Work to complete:
Find how many lines below hold "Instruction", and give that number as the entire answer.

Stored entries:
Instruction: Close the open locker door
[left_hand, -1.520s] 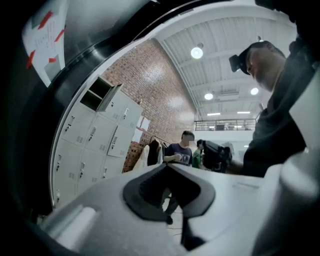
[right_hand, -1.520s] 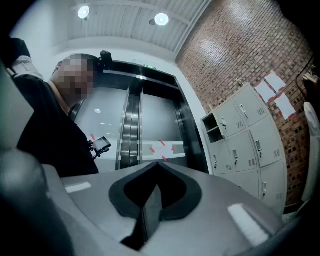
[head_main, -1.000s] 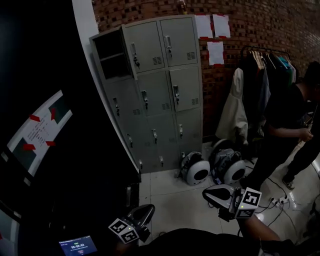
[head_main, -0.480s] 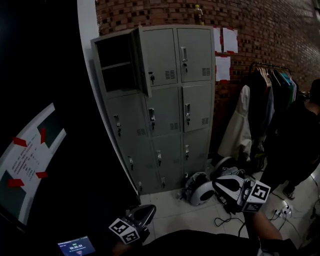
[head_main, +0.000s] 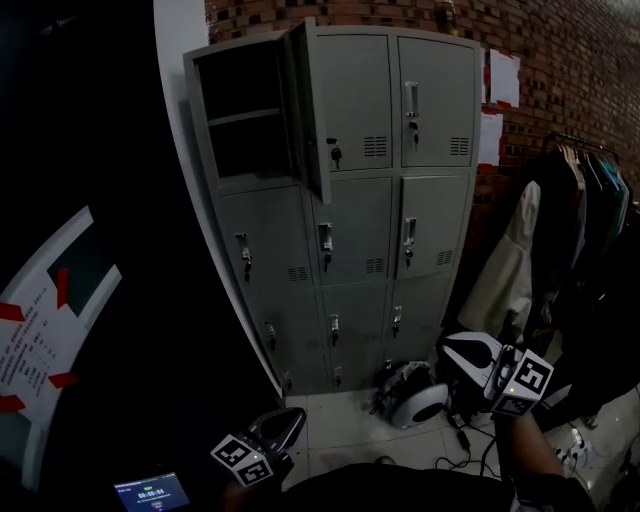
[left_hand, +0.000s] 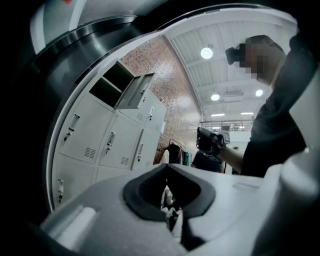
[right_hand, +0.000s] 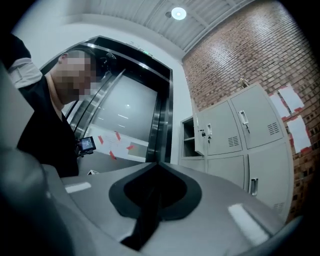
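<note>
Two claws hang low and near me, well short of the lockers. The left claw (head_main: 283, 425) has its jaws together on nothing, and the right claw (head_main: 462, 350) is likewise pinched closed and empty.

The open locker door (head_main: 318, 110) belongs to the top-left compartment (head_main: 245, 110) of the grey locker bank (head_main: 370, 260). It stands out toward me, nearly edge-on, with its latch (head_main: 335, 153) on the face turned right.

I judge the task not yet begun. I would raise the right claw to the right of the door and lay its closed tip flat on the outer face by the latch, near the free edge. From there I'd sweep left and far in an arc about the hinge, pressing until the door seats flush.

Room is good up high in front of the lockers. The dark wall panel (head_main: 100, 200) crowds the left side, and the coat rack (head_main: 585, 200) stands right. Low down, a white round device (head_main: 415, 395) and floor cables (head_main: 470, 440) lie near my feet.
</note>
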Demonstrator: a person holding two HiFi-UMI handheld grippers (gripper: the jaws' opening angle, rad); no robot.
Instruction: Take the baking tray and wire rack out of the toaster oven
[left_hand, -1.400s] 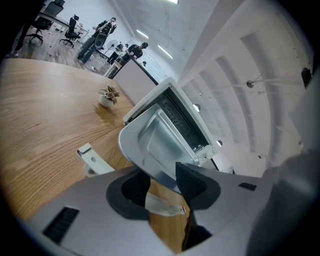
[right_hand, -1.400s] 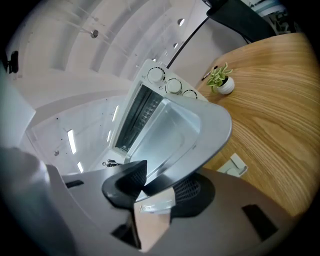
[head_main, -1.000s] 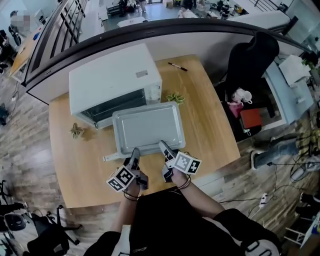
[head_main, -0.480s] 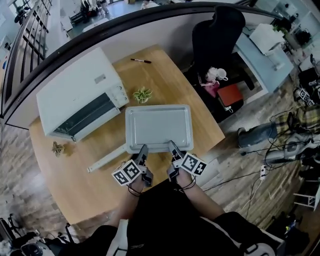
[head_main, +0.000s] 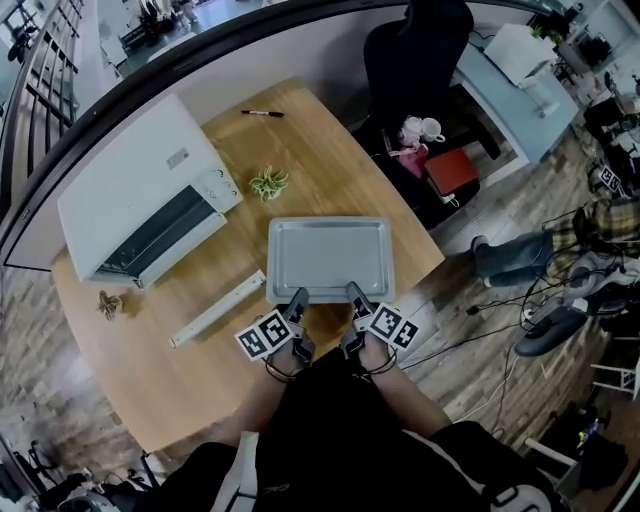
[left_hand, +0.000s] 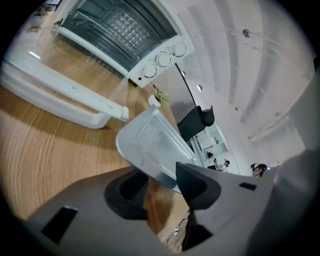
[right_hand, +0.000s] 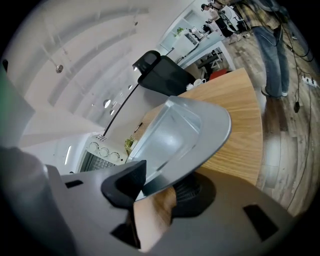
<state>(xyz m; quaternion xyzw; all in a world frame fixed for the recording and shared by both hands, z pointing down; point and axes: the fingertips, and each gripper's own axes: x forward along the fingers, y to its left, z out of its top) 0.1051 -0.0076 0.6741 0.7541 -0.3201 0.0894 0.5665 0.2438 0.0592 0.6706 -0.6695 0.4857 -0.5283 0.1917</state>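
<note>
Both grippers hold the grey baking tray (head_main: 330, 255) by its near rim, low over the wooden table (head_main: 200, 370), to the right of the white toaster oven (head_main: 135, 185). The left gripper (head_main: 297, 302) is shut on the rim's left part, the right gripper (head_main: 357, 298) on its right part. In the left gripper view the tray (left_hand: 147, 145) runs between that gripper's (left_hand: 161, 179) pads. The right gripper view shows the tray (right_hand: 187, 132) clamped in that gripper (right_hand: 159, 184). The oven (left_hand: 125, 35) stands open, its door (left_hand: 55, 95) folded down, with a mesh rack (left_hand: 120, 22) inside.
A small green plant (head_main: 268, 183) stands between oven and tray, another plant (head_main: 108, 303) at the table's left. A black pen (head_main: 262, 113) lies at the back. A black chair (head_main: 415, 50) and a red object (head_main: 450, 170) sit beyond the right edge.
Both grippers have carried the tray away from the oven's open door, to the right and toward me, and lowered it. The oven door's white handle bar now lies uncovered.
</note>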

Task solution:
2